鹿島・竹中・清水建設が手を組んだ…異例の連携は「3K」を払拭できるか
【異業種・新興と協業】次世代オフィス・スマート都市共創
関西エリアで実証・実装を行う「COT-Lab グランフロント」 竹中工務店はオープンイノベーション拠点「COT―Lab(コトラボ)」を相次ぎ設置している。他産業の大手企業やスタートアップとの協業の場として、技術・事業開発によりデジタル変革(DX)への対応や脱炭素社会への転換など社会課題を解決するのが狙い。都内と大阪に技術者を中心とした10人程度を配置したサテライト拠点三つを設置。変化が激しい建築産業の中で、短期間で先端技術の開発を推進する。海外の研究拠点でも展開を目指す。 建築分野に特化する竹中工務店の村上陸太常務執行役員は「建築は生活空間を提供しておりニーズは多様で変化が激しい。前に出て研究開発を進める必要がある」と話す。 同社は2019年、研究中核拠点である竹中技術研究所(千葉県印西市)の改修に伴い「COT―Lab 竹中」を設置。

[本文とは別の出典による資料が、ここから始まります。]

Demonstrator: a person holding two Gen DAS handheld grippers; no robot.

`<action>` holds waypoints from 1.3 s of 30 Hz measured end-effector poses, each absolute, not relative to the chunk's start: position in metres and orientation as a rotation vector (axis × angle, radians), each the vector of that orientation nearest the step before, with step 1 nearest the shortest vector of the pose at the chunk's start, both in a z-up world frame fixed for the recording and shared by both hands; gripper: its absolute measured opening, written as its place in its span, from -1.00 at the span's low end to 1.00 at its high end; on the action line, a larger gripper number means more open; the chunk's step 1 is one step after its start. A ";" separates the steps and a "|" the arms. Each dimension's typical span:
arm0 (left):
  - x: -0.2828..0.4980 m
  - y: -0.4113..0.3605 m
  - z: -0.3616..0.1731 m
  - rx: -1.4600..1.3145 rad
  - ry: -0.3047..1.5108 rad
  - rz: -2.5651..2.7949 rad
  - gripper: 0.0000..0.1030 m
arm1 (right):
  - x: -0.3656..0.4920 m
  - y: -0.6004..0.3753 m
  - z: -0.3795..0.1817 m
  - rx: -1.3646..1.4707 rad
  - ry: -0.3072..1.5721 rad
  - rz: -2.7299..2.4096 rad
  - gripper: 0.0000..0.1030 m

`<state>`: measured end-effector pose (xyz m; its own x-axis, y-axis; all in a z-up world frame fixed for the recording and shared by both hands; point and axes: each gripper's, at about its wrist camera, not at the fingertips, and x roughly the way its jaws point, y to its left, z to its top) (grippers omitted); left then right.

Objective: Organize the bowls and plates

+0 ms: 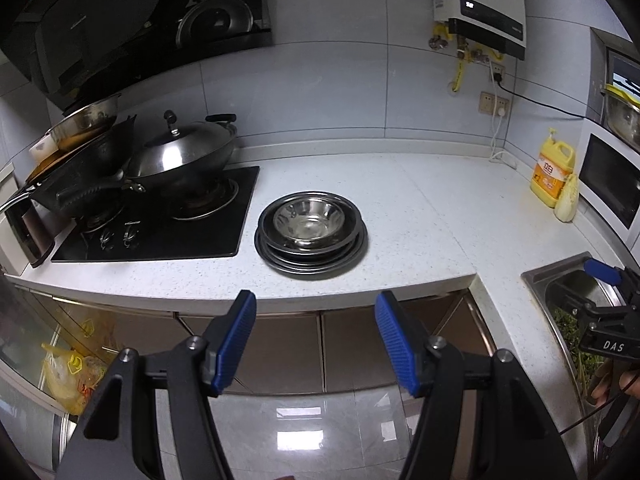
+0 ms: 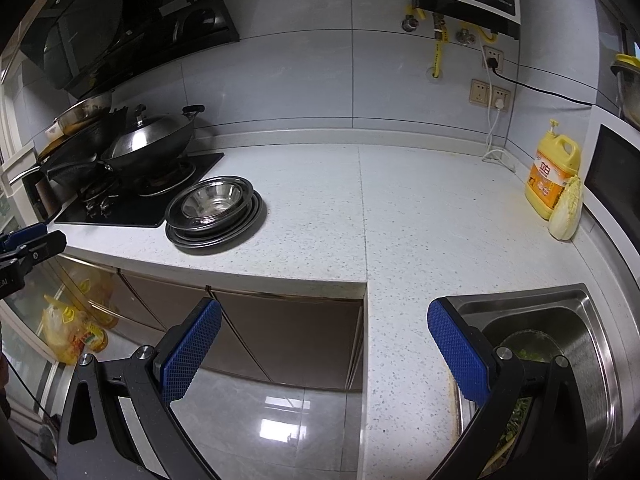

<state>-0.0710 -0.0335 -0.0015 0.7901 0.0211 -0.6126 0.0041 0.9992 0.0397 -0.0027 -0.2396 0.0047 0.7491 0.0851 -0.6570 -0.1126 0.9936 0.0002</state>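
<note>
A stack of steel plates sits on the white counter right of the stove, with a steel bowl nested on top. The same stack and bowl show in the right wrist view. My left gripper is open and empty, held off the counter's front edge in front of the stack. My right gripper is open and empty, by the counter's inner corner next to the sink. The right gripper shows at the left view's right edge; the left gripper shows at the right view's left edge.
A gas stove holds a lidded wok and stacked pans. A steel sink with greens is at the right. A yellow detergent jug and a cabbage stand by the oven. Bags lie on the floor.
</note>
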 end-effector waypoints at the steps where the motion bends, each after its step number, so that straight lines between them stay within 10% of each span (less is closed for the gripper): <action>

建設の基礎領域に加え、未来先端・環境社会の領域で専門人材を配置する。ここでは社外へのビジョン発信や共創パートナーとのマッチングが主な役割で、大企業の共創にスタートアップと連携を進めている。 COT―Lab 竹中のサテライト拠点、第1号が「COT―Lab 大手町」。東京・大手町ビルのビジネスイノベーションスペース「インスパイアード ラボ」に設置。健康志向や屋内サービスロボットの活用を目指した革新的なまちづくりをテーマとし、同ラボに入居するスタートアップや大企業、大丸有(大手町・丸の内・有楽町)エリアを対象に活動する。店舗データや人流データ、購買データなどから生まれる価値を顧客に提供する仕組みづくりを目指す。協業によりデータを増強し、より多くの情報提供することで付加価値を高める。 「COT―Lab 新橋」は1932年に完成し、先頃シェアオフィスとして生まれ変わった東京・新橋の一等地に建つ「堀ビル」に入居する。竹中が歴史的建築物を有効活用する「レガシー活用事業」の事例でもある。ここでは次世代オフィスの創造・展開に関する技術や事業の開発がテーマ。例えばコクヨ、グッドルーム(東京都渋谷区)などとワークショップを行い、在宅を含めた分散型オフィスのあり方など直面する課題解決を探る。 また大阪の「COT―Lab グランフロント」では、グランフロント大阪(大阪市北区)内に入居し、関西のスマートシティー構想に参画し、関連技術やサービスの実証・実装を推進する。スマートシティーに求められるデジタル技術を駆使した利便性に加え、脱炭素や健康の効果を得られる空間創出に向けて共創・実証を推進し、関連の情報を発信する。産学連携による建物やまちのアプリ開発を促進し、人とロボットが共創する未来社会の実現を目指す。 相次ぐサテライト拠点の設置について、村上常務執行役員は「社会課題の解決につながる技術開発や事業開発は、社内の視点・体制だけでは十分でない」とその役割の重要性を説く。また、日欧米などに設置する「GRIT」は海外の最先端技術を持つスタートアップの探索とチャンネルを構築する拠点だが、米シリコンバレーなどをはじめ、独、シンガポールでもCOT―Labの設置を目指す。グローバル展開で優位に進める狙いもある。